**Task goal**
Here the job is to repeat the listing exactly, but not the pictures in it.

**Stored data**
######

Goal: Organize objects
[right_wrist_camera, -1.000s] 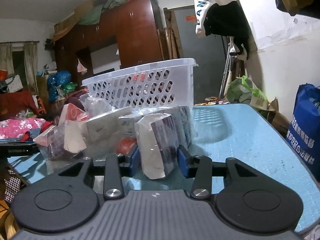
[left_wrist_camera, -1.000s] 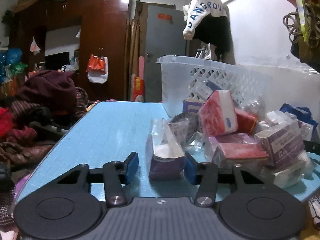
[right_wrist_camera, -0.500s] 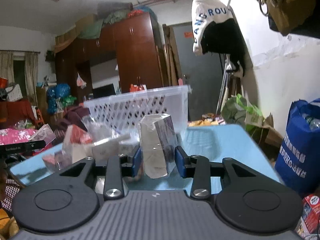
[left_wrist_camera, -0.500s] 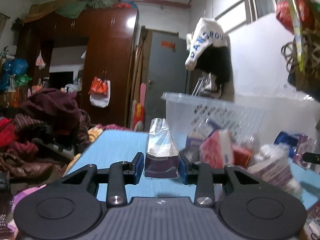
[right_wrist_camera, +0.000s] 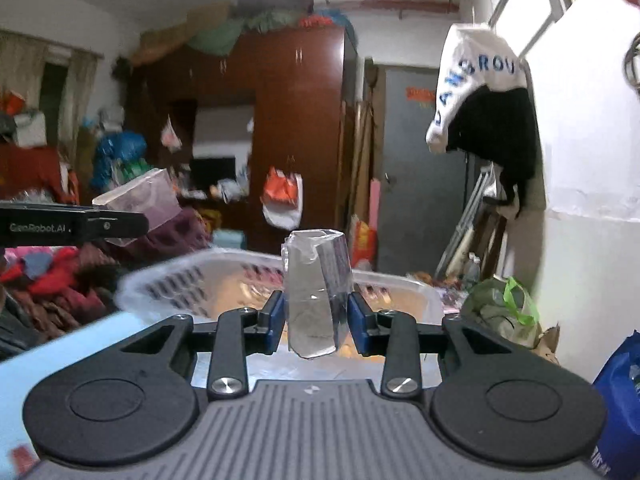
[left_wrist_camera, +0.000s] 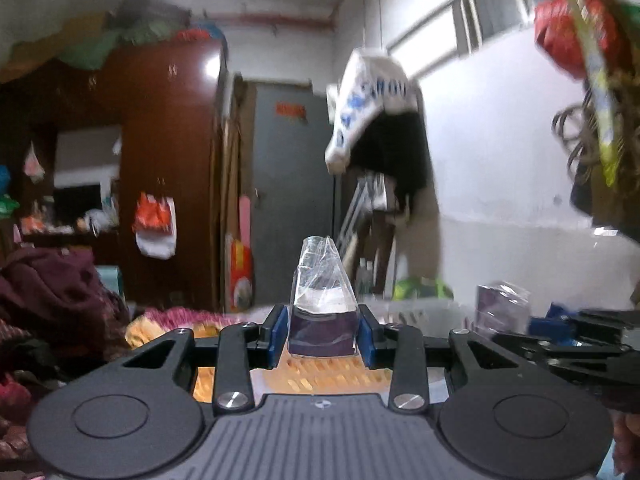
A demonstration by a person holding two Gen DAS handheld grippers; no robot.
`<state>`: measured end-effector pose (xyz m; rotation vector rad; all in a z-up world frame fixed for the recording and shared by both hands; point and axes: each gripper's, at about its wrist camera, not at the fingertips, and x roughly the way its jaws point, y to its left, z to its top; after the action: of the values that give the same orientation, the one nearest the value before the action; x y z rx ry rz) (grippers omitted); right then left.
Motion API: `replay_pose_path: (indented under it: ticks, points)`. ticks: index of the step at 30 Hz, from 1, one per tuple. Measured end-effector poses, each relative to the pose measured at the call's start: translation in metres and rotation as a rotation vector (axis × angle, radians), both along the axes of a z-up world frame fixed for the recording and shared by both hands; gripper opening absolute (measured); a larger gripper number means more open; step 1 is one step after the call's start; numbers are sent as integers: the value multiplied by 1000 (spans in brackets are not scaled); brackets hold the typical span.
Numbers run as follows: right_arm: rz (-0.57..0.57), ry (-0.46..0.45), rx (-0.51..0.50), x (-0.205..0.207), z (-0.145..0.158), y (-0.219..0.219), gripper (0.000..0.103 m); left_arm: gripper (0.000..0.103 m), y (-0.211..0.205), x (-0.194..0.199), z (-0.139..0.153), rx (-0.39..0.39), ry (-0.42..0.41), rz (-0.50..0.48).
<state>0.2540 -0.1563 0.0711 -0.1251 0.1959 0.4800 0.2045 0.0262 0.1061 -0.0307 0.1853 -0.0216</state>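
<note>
Gripping wrapped packets (left_wrist_camera: 323, 320) above basket (right_wrist_camera: 168, 280), both tools

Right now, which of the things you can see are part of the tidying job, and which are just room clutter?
Part of the job:
- purple packet in the left gripper
- wrapped packet in the right gripper
- white basket ahead of them
- blue table

Just lying about:
- hanging jacket
- wooden wardrobe
- clothes heap
- green bag
</note>
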Motion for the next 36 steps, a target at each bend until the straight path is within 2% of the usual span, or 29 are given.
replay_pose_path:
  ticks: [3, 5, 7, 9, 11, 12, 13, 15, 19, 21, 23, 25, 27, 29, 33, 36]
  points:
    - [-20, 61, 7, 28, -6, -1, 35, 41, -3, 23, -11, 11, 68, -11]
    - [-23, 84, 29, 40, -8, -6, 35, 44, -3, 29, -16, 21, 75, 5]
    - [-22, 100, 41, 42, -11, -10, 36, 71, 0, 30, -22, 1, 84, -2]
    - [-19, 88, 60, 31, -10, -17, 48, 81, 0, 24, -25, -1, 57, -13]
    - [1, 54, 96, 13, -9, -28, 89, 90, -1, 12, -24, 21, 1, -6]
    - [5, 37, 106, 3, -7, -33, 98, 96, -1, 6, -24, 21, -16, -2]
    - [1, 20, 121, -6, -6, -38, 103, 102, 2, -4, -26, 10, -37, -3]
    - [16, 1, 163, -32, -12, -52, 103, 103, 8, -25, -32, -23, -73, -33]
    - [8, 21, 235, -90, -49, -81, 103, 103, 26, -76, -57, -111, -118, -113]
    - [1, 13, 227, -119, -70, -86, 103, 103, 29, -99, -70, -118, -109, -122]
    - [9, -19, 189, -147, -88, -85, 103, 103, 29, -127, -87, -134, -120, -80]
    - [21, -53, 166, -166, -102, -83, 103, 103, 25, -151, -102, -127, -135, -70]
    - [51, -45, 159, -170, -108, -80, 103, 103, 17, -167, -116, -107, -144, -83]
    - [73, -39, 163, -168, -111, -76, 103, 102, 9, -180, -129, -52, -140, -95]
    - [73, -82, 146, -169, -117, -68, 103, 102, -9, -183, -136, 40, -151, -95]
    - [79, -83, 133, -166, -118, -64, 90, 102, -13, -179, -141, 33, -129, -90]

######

**Result for this task**
Goal: Organize objects
[right_wrist_camera, -1.000s] 
[left_wrist_camera, -1.000s] 
[right_wrist_camera, -0.500s] 
[left_wrist_camera, -0.500s] 
[right_wrist_camera, +0.000s] 
[left_wrist_camera, +0.000s] 
A demonstration by a person holding two Gen DAS handheld grippers; no robot.
`<state>`: measured end-effector pose (xyz m; rotation vector rad; all in a z-up world frame fixed for the recording and shared by both hands; point and axes: each gripper's, at about its wrist camera, not at the fingertips, and x roughly the way its jaws point, y to its left, z to its top; after the action: of the values that give the same orientation, the one nearest the value before the action; x y z rx ry rz) (grippers omitted); right then left.
Motion API: `replay_pose_path: (indented under it: ticks, points)`. ticks: index of the step at 30 Hz, from 1, one per tuple. Measured end-effector poses, each relative to the pose measured at the call's start: translation in metres and rotation as a rotation vector (axis × angle, radians), both along the axes of a z-up world frame fixed for the recording and shared by both hands; gripper opening absolute (measured); a larger gripper number means more open; step 1 is one step after the call's start; numbers are sent as integers: the value multiplied by 1000 (spans in brackets are not scaled); brackets hold the typical span.
Numbers run as follows: right_arm: rz (-0.57..0.57), ry (-0.46..0.45), rx (-0.51..0.50), x (-0.205..0.207), z (-0.145..0.158), y (-0.219..0.219), gripper (0.000..0.103 m); left_arm: gripper (0.000..0.103 m), y (-0.211..0.205), x (-0.194..0.199), z (-0.139..0.153), rx (-0.39..0.39), ry (-0.42..0.41), rz (-0.50..0.48).
<state>0.2540 -0.1563 0.0711 -0.1251 0.1959 0.4800 0.2045 0.0262 0.1061 -0.0307 0.1853 -0.0216</state>
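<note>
Gripping wrapped packets (left_wrist_camera: 323, 320) above basket (right_wrist_camera: 168, 280), both tools

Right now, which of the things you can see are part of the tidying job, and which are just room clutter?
Part of the job:
- purple packet in the left gripper
- wrapped packet in the right gripper
- white basket ahead of them
- blue table

Just lying about:
- hanging jacket
- wooden wardrobe
- clothes heap
- green bag
</note>
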Motion for the next 36 steps, a target at each bend until the straight path is within 2% of the usual span, or 29 are given.
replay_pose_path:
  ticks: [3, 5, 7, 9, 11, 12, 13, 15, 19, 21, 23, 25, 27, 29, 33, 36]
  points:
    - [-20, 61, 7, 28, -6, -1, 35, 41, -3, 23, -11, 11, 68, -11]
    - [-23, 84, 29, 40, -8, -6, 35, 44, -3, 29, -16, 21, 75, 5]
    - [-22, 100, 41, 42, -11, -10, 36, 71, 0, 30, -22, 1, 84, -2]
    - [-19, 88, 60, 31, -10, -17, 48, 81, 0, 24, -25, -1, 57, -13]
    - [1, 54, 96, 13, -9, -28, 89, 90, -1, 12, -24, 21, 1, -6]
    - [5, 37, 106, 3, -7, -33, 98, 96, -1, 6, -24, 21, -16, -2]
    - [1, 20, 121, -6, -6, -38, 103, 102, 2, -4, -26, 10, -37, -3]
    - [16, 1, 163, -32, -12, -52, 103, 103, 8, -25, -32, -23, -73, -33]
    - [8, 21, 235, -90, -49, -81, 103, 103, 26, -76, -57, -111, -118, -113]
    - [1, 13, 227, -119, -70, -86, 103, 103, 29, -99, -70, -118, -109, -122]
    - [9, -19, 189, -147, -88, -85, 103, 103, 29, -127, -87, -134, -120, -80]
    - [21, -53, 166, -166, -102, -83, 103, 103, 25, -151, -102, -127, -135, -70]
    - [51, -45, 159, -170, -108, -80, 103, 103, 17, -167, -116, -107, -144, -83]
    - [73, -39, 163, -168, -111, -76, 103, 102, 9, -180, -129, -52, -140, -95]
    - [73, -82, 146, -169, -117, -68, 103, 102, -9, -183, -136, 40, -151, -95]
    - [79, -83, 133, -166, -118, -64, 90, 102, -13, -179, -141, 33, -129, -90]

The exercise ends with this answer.